En République démocratique du Congo (RDC), le défi de l’obscurité reste colossal, malgré une progression statistique notable. Ce Mercredi 13 mai 2026, le ministre des Ressources hydrauliques et de l’Électricité, Molendo Sakombi, a dressé un état des lieux sans concession devant l’Assemblée nationale, révélant que le taux d’accès à l’électricité plafonne à 21,5 % au niveau national.
Invité pour une question orale avec débat à l’initiative de la députée Adèle Bazizane Maheshe (élue de Nyiragongo), le ministre a dû s’expliquer sur le fossé séparant les ambitions de développement du pays et la réalité quotidienne des Congolais.
Si le chiffre de 21,5 % peut paraître modeste, le gouvernement y voit le signe d'une accélération. À l’avènement du président Félix Tshisekedi, ce taux n’était que de 9 %.
« Cette progression traduit une volonté politique affirmée, bien qu'elle demeure encore largement en deçà de nos ambitions d'accès universel à l’horizon 2040 », a tempéré Molendo Sakombi.
Le ministre a pointé du doigt un "paradoxe énergétique" frappant la Capacité installée de 2 580 MW (hydro) et 33 MW (solaire), la réalité du terrain car Seuls 1 800 MW et 14 MW sont effectivement disponibles. Cet écart s'explique par la vétusté criante des infrastructures de production, de transport et de distribution, laissant une grande partie du potentiel national inutilisé.
Au-delà des contraintes techniques, c'est le nerf de la guerre — le financement — qui a cristallisé les débats.
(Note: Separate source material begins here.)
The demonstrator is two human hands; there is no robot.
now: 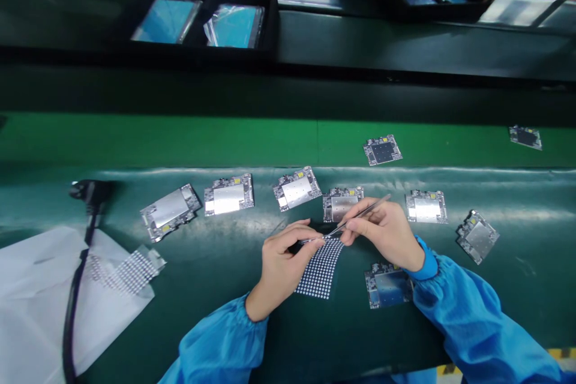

Le ministre a déploré la part « dérisoire » allouée à son secteur : seulement 1,8 % du budget national, dont une fraction minime (1,7 %) est consacrée aux investissements structurants.
« L’essentiel des grands projets dépend encore de l’extérieur », a regretté le ministre, appelant les députés à soutenir une loi de finances rectificative pour rééquilibrer les dépenses au profit de l'investissement plutôt que du simple fonctionnement.
Pour sortir de l'impasse, le gouvernement mise sur une stratégie à deux vitesses. À court et moyen terme, l'accent est mis sur la réhabilitation des centrales existantes. À long terme, le salut viendrait du mégaprojet Inga 3, serpent de mer de l'énergie congolaise, censé transformer la RDC en puissance énergétique régionale.
L’initiatrice de la démarche, Adèle Bazizane Maheshe, soutenue par une large frange de ses collègues, a maintenu la pression sur l'exécutif. Pour l'élue du Nord-Kivu, le développement socio-économique du pays reste suspendu à la résolution de cette crise énergétique.
Le ministre a sollicité un délai de 48 heures pour répondre aux préoccupations supplémentaires des députés, promettant des réponses techniques précises sur le financement des futures centrales.